● Input data

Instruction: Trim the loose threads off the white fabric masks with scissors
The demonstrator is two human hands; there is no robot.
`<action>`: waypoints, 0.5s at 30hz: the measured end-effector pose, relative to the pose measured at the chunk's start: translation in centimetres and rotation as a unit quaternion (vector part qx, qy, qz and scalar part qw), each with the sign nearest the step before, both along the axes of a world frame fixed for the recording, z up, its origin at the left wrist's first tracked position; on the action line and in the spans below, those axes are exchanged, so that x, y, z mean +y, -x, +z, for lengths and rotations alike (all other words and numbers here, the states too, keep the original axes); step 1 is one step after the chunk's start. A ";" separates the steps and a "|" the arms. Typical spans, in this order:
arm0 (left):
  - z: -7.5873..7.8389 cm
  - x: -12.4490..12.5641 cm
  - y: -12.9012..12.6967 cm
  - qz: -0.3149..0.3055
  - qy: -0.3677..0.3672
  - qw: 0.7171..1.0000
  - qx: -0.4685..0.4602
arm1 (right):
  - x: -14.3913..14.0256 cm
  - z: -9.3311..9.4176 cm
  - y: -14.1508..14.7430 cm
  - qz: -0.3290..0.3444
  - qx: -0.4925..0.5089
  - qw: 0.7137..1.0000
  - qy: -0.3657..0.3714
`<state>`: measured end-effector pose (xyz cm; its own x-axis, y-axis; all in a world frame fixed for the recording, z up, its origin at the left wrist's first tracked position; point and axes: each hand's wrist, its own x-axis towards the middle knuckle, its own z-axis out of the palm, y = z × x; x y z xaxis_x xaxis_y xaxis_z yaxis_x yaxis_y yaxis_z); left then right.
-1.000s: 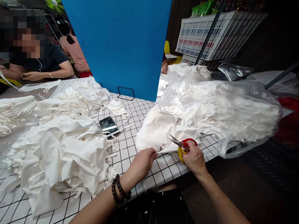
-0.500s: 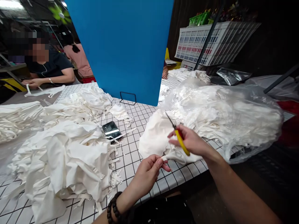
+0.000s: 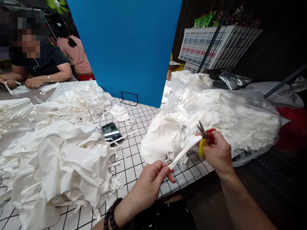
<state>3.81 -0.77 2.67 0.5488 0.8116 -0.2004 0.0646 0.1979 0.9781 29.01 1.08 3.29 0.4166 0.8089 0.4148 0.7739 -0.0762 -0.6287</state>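
White strap [image 3: 183, 152]: soft, light, limp, pinched at its end by left hand [image 3: 150, 183], right hand [image 3: 217, 153] clasping scissors [image 3: 204, 138].

A white table [image 3: 141, 116] ruled with a black grid is seen heaped with white cloth [image 3: 59, 153] on the left. A phone [image 3: 111, 131] is laid face up near the middle, a blue board [image 3: 129, 48] is stood behind it, and a clear bag [image 3: 230, 118] of cloth is spread on the right. Small offcuts [image 3: 115, 182] are scattered near the front edge.
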 end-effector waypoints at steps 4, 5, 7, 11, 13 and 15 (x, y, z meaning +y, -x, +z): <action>0.5 -1.6 -0.7 -0.003 0.017 0.999 -0.040 | 4.7 5.2 4.6 0.199 -0.056 0.977 -0.043; 0.4 -2.0 -0.8 0.009 0.014 0.999 -0.044 | 5.9 5.4 6.2 0.266 -0.048 0.963 -0.005; -0.1 -2.4 -0.6 0.056 -0.008 0.998 -0.039 | 7.7 4.5 9.0 0.381 0.009 0.915 0.133; -1.7 -2.7 0.7 0.190 -0.050 0.980 -0.010 | 8.5 0.4 11.5 0.428 0.057 0.877 0.210; -2.3 -2.8 1.5 0.249 -0.067 0.966 0.017 | 7.5 -1.0 11.1 0.420 0.084 0.876 0.222; -2.5 -2.7 2.1 0.275 -0.101 0.955 0.038 | 5.9 -1.6 10.0 0.412 0.144 0.869 0.232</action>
<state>1.68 -3.48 0.15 0.0192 0.9993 -0.0315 0.0767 0.0299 0.9966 19.04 7.02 1.73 -0.3505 0.9345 -0.0618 0.5023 0.1319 -0.8546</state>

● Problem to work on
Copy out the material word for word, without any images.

● Solved exercise
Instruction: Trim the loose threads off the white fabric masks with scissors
The demonstrator is two human hands; there is no robot.
`<action>`: waypoints, 0.5s at 30hz: the measured end-effector pose, relative to the pose measured at the chunk's start: translation in centimetres and rotation as a unit quaternion (vector part qx, qy, qz and scalar part qw), each with the sign nearest the step before, both along the axes of a world frame fixed for the recording, z up, its origin at the left wrist's first tracked position; on the action line and in the spans below, those axes are exchanged, so that x, y, z mean +y, -x, +z, for lengths and rotations alike (all other words and numbers here, the states too, keep the original axes); step 1 is one step after the chunk's start. A ";" separates the steps and a "|" the arms. Typical spans, in this order:
arm0 (left):
  - z: -7.5873..7.8389 cm
  - x: -12.4490..12.5641 cm
  - y: -12.9012..12.6967 cm
  - qz: -0.3149..0.3055
  - qy: -0.3677..0.3672
  - qw: 0.7171..1.0000
  - qx: -0.4685..0.4602
arm1 (right):
  - x: -14.3913..14.0256 cm
  - z: -9.3311..9.4176 cm
  - y: -14.1508..14.7430 cm
  - qz: -0.3290..0.3444
  - qx: -0.4925..0.5089
  - qw: 0.7137..1.0000
  - qy: -0.3657..0.3714
`<state>`: measured end-effector pose (xyz cm; its own x-axis, y-axis; all in a world frame fixed for the recording, z up, its origin at the left wrist's first tracked position; point and axes: each hand's wrist, its own x-axis towards the middle knuckle, its own z-axis out of the palm, y = z × x; x y z xaxis_x xaxis_y xaxis_z yaxis_x yaxis_y yaxis_z); left then right.
-1.000s: 
-0.500s: 
+0.000s: 
<state>3.81 -0.77 2.67 0.5488 0.8116 -0.2004 0.0646 0.1979 0.9781 29.01 1.08 3.29 0.4166 0.8089 0.4148 0.7739 -0.0762 -0.6287</state>
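White strap [image 3: 183, 152]: soft, light, limp, pinched at its end by left hand [image 3: 150, 183], right hand [image 3: 217, 153] clasping scissors [image 3: 204, 138].

A white table [image 3: 141, 116] ruled with a black grid is seen heaped with white cloth [image 3: 59, 153] on the left. A phone [image 3: 111, 131] is laid face up near the middle, a blue board [image 3: 129, 48] is stood behind it, and a clear bag [image 3: 230, 118] of cloth is spread on the right. Small offcuts [image 3: 115, 182] are scattered near the front edge.
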 end-effector waypoints at steps 4, 5, 7, 11, 13 and 15 (x, y, z meaning +y, -x, +z): <action>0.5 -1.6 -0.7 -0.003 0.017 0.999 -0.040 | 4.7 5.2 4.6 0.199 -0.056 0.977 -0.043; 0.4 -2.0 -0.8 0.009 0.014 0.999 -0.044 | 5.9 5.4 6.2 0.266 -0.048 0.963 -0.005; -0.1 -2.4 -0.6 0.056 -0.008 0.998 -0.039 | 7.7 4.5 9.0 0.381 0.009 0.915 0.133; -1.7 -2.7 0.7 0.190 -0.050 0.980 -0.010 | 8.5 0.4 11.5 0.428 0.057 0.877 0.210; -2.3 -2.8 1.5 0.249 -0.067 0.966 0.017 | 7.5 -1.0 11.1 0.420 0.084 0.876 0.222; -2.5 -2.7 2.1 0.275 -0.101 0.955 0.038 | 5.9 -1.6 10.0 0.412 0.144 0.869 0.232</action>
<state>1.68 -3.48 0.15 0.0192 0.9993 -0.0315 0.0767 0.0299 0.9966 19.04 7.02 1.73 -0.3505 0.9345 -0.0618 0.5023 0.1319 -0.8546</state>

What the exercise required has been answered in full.